Ze wszystkich trzech głównych sektorów budownictwa perspektywy na 2023 najsolidniej prezentują się w przypadku budownictwa niemieszkaniowego. Na koniec 2021 roku odnotowano blisko 60-procentowy wzrost nowoczesnej powierzchni komercyjnej w fazie budowy. Kontynuacja wzrostów wystąpiła także w I półroczu 2022 roku (zwyżka o 10 proc. r/r). Rok 2021 był również udany pod względem powierzchni pozwoleń na budynki niemieszkaniowe - wzrost wyniósł blisko 30 proc. r/r.

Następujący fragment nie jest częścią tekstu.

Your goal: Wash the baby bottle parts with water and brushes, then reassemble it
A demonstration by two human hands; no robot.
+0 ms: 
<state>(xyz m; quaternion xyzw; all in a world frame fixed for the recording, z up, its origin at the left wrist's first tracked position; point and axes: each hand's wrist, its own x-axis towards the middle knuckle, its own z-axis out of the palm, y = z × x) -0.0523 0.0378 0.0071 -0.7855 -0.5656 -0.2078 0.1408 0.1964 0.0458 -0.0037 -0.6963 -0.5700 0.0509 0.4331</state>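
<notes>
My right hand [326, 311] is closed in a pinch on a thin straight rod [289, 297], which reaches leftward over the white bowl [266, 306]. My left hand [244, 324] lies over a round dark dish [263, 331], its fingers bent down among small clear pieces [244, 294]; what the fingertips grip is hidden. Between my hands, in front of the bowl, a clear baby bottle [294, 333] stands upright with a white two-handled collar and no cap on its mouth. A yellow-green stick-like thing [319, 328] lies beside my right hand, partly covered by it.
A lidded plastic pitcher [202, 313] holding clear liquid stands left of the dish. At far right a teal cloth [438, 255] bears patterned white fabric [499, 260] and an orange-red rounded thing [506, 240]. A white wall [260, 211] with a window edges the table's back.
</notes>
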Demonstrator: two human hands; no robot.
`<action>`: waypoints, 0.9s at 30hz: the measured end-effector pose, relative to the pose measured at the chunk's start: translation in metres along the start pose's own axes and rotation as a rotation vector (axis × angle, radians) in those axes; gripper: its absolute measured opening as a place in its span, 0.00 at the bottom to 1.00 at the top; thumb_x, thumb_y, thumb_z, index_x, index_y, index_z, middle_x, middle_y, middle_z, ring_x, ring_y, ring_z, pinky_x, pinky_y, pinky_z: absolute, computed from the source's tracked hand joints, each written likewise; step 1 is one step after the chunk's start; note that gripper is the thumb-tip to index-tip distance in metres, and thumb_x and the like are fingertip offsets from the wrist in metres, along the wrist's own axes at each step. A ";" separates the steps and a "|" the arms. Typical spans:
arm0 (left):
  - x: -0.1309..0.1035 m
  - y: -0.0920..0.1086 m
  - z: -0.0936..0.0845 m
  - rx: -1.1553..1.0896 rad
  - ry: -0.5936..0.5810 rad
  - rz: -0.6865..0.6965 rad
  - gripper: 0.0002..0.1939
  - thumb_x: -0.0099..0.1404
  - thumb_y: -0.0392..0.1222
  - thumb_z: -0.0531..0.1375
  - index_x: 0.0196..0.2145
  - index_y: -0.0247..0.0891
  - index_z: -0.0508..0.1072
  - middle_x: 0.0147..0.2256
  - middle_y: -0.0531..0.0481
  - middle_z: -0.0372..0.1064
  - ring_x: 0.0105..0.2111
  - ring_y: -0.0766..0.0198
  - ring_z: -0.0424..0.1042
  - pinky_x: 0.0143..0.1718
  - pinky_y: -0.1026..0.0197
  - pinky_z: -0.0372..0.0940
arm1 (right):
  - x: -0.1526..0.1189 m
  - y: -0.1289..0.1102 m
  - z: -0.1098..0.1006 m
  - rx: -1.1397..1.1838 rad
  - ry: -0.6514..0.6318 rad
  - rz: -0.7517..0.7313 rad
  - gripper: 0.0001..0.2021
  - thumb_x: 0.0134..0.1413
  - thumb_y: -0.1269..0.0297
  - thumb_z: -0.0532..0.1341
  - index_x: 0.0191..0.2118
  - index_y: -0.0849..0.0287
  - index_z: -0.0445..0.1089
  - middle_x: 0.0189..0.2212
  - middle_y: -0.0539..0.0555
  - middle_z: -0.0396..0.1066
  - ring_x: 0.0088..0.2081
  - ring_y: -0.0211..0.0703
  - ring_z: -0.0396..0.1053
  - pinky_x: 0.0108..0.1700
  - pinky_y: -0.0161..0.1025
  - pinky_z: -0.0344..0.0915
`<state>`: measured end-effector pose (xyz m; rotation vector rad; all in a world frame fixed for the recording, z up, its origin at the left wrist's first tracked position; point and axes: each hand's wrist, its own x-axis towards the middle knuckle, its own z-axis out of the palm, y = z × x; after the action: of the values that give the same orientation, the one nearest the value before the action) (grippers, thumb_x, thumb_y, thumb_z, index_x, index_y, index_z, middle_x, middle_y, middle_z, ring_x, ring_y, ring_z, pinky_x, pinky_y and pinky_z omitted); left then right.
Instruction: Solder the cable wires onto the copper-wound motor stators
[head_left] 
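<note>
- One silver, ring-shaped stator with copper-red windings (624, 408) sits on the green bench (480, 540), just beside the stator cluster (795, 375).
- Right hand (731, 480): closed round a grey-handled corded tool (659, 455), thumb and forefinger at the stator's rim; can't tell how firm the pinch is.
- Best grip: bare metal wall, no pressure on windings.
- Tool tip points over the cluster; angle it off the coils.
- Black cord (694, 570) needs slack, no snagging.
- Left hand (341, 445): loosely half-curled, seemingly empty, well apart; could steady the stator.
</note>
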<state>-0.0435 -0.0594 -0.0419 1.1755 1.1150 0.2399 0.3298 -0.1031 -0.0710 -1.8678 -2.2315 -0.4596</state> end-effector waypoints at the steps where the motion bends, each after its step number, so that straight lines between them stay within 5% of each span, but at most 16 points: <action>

Wysoki wolument pozwoleń budowlanych utrzymał się także w I połowie 2022 roku.

W najbliższych latach największym segmentem sektora niemieszkaniowego pozostanie budownictwo przemysłowo-magazynowe, którego udział w niemieszkaniowej produkcji budowlanej sięgnie rekordowej wartości 45 proc. Segment ten jest jednym z głównych wygranych okresu pandemii Covid-19, przede wszystkim z powodu gwałtownego wzrostu rynku e-commerce. Wojna w Ukrainie również nie powinna zaszkodzić temu sektorowi. W ujęciu długoterminowym dalszy rozwój branży przemysłowo-magazynowej może być wspierany przez rosnące zaufanie inwestorów do polskiej gospodarki, stabilny wzrost gospodarczy, rozwój sektora przetwórstwa przemysłowego, poprawiajacy się stan infrastruktury drogowej oraz dalszy wzrost rynku e-commerce.